An exact reproduction of the listing, minus the pictures, is the required output.

SUPPLIED DATA:
———

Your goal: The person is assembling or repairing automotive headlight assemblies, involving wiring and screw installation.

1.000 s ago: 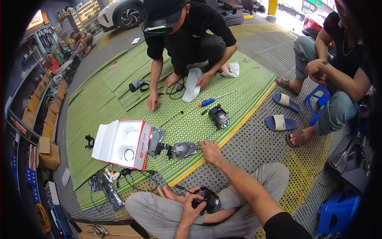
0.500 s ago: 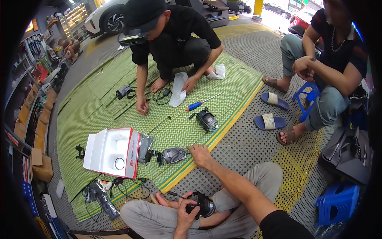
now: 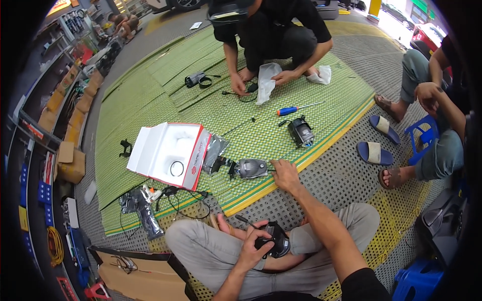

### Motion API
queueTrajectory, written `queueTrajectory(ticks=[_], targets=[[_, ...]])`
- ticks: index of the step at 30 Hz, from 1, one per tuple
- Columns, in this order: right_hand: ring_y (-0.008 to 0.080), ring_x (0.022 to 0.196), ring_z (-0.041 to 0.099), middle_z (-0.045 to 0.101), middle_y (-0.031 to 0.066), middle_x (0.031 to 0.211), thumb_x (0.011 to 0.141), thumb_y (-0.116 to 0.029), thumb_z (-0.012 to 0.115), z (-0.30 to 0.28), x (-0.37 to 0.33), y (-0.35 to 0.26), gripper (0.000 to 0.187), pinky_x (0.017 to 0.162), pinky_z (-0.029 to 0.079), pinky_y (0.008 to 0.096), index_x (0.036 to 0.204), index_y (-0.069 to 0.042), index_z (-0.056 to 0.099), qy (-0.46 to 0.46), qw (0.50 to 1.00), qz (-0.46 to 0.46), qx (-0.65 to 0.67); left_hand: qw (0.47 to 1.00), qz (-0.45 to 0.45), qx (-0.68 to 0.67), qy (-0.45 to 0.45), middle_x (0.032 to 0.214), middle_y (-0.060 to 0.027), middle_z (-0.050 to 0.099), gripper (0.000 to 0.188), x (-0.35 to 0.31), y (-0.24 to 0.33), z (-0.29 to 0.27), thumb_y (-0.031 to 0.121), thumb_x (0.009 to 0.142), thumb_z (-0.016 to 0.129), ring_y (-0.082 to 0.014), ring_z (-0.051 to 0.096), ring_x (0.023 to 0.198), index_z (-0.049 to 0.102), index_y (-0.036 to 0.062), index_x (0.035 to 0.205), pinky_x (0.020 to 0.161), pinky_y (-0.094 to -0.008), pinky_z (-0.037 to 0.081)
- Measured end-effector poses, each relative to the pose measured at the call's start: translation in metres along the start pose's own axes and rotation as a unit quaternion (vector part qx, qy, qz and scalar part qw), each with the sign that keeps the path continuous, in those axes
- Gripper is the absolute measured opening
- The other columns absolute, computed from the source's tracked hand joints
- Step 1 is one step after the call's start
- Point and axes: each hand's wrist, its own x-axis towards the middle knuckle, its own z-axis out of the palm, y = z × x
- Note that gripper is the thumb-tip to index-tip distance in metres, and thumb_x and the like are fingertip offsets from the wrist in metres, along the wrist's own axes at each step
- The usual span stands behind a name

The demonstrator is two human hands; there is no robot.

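Observation:
In my lap, my left hand (image 3: 257, 247) is closed around a black round lamp (image 3: 279, 241) with a short cable (image 3: 246, 220) sticking out of it. My right arm reaches forward to the mat's near edge. There my right hand (image 3: 286, 176) has its fingers at the dark cable behind a grey finned lamp (image 3: 253, 168), apparently pinching it; the fingertips are partly hidden. This lamp lies on its side, its black bracket (image 3: 226, 165) toward the box. Another black lamp (image 3: 301, 132) rests on the mat beyond my right hand.
An open white-and-red box (image 3: 165, 153) stands on the green mat (image 3: 135, 110), with plastic bags and cables (image 3: 145, 210) nearby. A blue screwdriver (image 3: 288, 111) lies farther off. Opposite, a co-worker squats holding a white bag (image 3: 267, 83). Slippers (image 3: 375, 153) and a seated person are at right.
My view has shifted, so the scene sits farther right and higher. The co-worker's hand has moved from the bare mat to a black cable beside the white bag. My hands keep their places.

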Motion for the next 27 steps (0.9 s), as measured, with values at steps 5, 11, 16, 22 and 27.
queueTrajectory(ticks=[5, 11, 16, 22, 27], targets=[[0.0317, 0.117, 0.057, 0.061, 0.0112, 0.12, 0.095, -0.02, 0.069, 0.0033, -0.0046, 0.003, 0.049, 0.1, 0.041, 0.0493, 0.141, -0.014, 0.056, 0.032, 0.999, -0.016, 0.018, 1.0, 0.007, -0.007, -0.007, 0.145, -0.0185, 0.051, 0.026, -0.0023, -0.0022, 0.0006, 0.016, 0.089, 0.08, -0.0308, 0.049, 0.133, 0.065, 0.0072, 0.108, 0.112, -0.0411, 0.037], [0.0318, 0.117, 0.057, 0.06, 0.0117, 0.121, 0.096, -0.02, 0.068, 0.0, -0.0017, 0.0037, 0.049, 0.101, 0.04, 0.0503, 0.143, -0.014, 0.054, 0.007, 1.0, -0.009, 0.011, 1.0, 0.016, -0.003, -0.014, 0.145, -0.0185, 0.051, 0.026, -0.0004, 0.0002, -0.0003, 0.016, 0.089, 0.08, -0.0311, 0.049, 0.133, 0.065, 0.0072, 0.108, 0.112, -0.0415, 0.037], [0.031, 0.118, 0.056, 0.059, 0.0116, 0.122, 0.097, -0.021, 0.067, -0.0023, 0.0007, 0.0021, 0.05, 0.101, 0.041, 0.05, 0.144, -0.013, 0.054, -0.003, 1.0, -0.008, 0.006, 1.0, 0.02, -0.007, -0.009, 0.144, -0.0189, 0.052, 0.025, 0.0004, 0.0017, -0.0002, 0.016, 0.089, 0.08, -0.0311, 0.05, 0.133, 0.065, 0.0069, 0.107, 0.112, -0.0415, 0.038], [0.0308, 0.119, 0.055, 0.059, 0.0124, 0.122, 0.097, -0.023, 0.067, -0.0012, 0.0021, 0.003, 0.051, 0.101, 0.041, 0.0493, 0.145, -0.013, 0.053, -0.009, 1.0, -0.004, 0.003, 1.0, 0.021, 0.001, -0.013, 0.144, -0.0198, 0.052, 0.026, 0.0011, 0.0008, -0.0006, 0.016, 0.089, 0.08, -0.0317, 0.05, 0.132, 0.064, 0.0065, 0.107, 0.112, -0.0414, 0.038], [0.0331, 0.118, 0.057, 0.061, 0.0132, 0.121, 0.094, -0.021, 0.07, -0.0037, 0.0009, 0.0016, 0.051, 0.102, 0.042, 0.0502, 0.142, -0.012, 0.056, 0.006, 1.0, 0.0, 0.017, 1.0, 0.017, -0.008, -0.016, 0.144, -0.0196, 0.052, 0.026, 0.0013, 0.0022, -0.0004, 0.016, 0.089, 0.08, -0.0313, 0.051, 0.132, 0.065, 0.0061, 0.108, 0.112, -0.0415, 0.038]])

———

SOLUTION TO THIS PROBLEM:
Your goal: The person is assembling or repairing automotive headlight assemblies, involving wiring and screw installation.

1.000 s ago: 
0.500 s ago: 
now: 

### Motion API
queueTrajectory, written `queueTrajectory(ticks=[_], targets=[[_, ...]])`
- ticks: index of the step at 30 Hz, from 1, one per tuple
- Columns, in this order: right_hand: ring_y (-0.008 to 0.080), ring_x (0.022 to 0.196), ring_z (-0.041 to 0.099), middle_z (-0.045 to 0.101), middle_y (-0.031 to 0.066), middle_x (0.031 to 0.211), thumb_x (0.011 to 0.141), thumb_y (-0.116 to 0.029), thumb_z (-0.012 to 0.115), z (-0.30 to 0.28), x (-0.37 to 0.33), y (-0.35 to 0.26), gripper (0.000 to 0.187), pinky_x (0.017 to 0.162), pinky_z (-0.029 to 0.079), pinky_y (0.008 to 0.096), index_x (0.036 to 0.204), index_y (-0.069 to 0.042), index_z (-0.056 to 0.099), qy (-0.46 to 0.46), qw (0.50 to 1.00), qz (-0.46 to 0.46), qx (-0.65 to 0.67); left_hand: qw (0.47 to 1.00), qz (-0.45 to 0.45), qx (-0.68 to 0.67), qy (-0.45 to 0.45), middle_x (0.032 to 0.214), middle_y (-0.060 to 0.027), middle_z (-0.050 to 0.099), gripper (0.000 to 0.188), x (-0.35 to 0.31), y (-0.24 to 0.33), z (-0.29 to 0.27), thumb_y (-0.031 to 0.121), thumb_x (0.009 to 0.142), thumb_z (-0.016 to 0.129), ring_y (-0.082 to 0.014), ring_z (-0.051 to 0.096), ring_x (0.023 to 0.198), index_z (-0.049 to 0.102), index_y (-0.036 to 0.062), index_x (0.035 to 0.205), pinky_x (0.020 to 0.161), pinky_y (-0.094 to -0.008), pinky_z (-0.037 to 0.081)
- Measured end-effector poses, each relative to the pose measured at the call's start: translation in metres along the start pose's own axes and rotation as a unit quaternion (vector part qx, qy, qz and scalar part qw), each with the sign that keeps the path continuous, in those axes
- Gripper is the absolute measured opening
- The other columns absolute, computed from the source's tracked hand joints
- Step 1 is one step after the call's start
- Point and axes: each hand's wrist, its own x-axis towards the middle knuckle, its own z-axis out of the palm, y = z × x
- Note that gripper is the thumb-tip to index-tip distance in metres, and thumb_x and the like are fingertip offsets from the wrist in metres, along the wrist's own axes at each step
- The usual span stands behind a name

The demonstrator is two human hands; there is no robot.

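Observation:
In my lap, my left hand (image 3: 257, 247) is closed around a black round lamp (image 3: 279, 241) with a short cable (image 3: 246, 220) sticking out of it. My right arm reaches forward to the mat's near edge. There my right hand (image 3: 286, 176) has its fingers at the dark cable behind a grey finned lamp (image 3: 253, 168), apparently pinching it; the fingertips are partly hidden. This lamp lies on its side, its black bracket (image 3: 226, 165) toward the box. Another black lamp (image 3: 301, 132) rests on the mat beyond my right hand.
An open white-and-red box (image 3: 165, 153) stands on the green mat (image 3: 135, 110), with plastic bags and cables (image 3: 145, 210) nearby. A blue screwdriver (image 3: 288, 111) lies farther off. Opposite, a co-worker squats holding a white bag (image 3: 267, 83). Slippers (image 3: 375, 153) and a seated person are at right.
My view has shifted, so the scene sits farther right and higher. The co-worker's hand has moved from the bare mat to a black cable beside the white bag. My hands keep their places.
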
Motion for the next 27 steps (0.9 s), as measured, with values at steps 5, 11, 16, 22 and 27.
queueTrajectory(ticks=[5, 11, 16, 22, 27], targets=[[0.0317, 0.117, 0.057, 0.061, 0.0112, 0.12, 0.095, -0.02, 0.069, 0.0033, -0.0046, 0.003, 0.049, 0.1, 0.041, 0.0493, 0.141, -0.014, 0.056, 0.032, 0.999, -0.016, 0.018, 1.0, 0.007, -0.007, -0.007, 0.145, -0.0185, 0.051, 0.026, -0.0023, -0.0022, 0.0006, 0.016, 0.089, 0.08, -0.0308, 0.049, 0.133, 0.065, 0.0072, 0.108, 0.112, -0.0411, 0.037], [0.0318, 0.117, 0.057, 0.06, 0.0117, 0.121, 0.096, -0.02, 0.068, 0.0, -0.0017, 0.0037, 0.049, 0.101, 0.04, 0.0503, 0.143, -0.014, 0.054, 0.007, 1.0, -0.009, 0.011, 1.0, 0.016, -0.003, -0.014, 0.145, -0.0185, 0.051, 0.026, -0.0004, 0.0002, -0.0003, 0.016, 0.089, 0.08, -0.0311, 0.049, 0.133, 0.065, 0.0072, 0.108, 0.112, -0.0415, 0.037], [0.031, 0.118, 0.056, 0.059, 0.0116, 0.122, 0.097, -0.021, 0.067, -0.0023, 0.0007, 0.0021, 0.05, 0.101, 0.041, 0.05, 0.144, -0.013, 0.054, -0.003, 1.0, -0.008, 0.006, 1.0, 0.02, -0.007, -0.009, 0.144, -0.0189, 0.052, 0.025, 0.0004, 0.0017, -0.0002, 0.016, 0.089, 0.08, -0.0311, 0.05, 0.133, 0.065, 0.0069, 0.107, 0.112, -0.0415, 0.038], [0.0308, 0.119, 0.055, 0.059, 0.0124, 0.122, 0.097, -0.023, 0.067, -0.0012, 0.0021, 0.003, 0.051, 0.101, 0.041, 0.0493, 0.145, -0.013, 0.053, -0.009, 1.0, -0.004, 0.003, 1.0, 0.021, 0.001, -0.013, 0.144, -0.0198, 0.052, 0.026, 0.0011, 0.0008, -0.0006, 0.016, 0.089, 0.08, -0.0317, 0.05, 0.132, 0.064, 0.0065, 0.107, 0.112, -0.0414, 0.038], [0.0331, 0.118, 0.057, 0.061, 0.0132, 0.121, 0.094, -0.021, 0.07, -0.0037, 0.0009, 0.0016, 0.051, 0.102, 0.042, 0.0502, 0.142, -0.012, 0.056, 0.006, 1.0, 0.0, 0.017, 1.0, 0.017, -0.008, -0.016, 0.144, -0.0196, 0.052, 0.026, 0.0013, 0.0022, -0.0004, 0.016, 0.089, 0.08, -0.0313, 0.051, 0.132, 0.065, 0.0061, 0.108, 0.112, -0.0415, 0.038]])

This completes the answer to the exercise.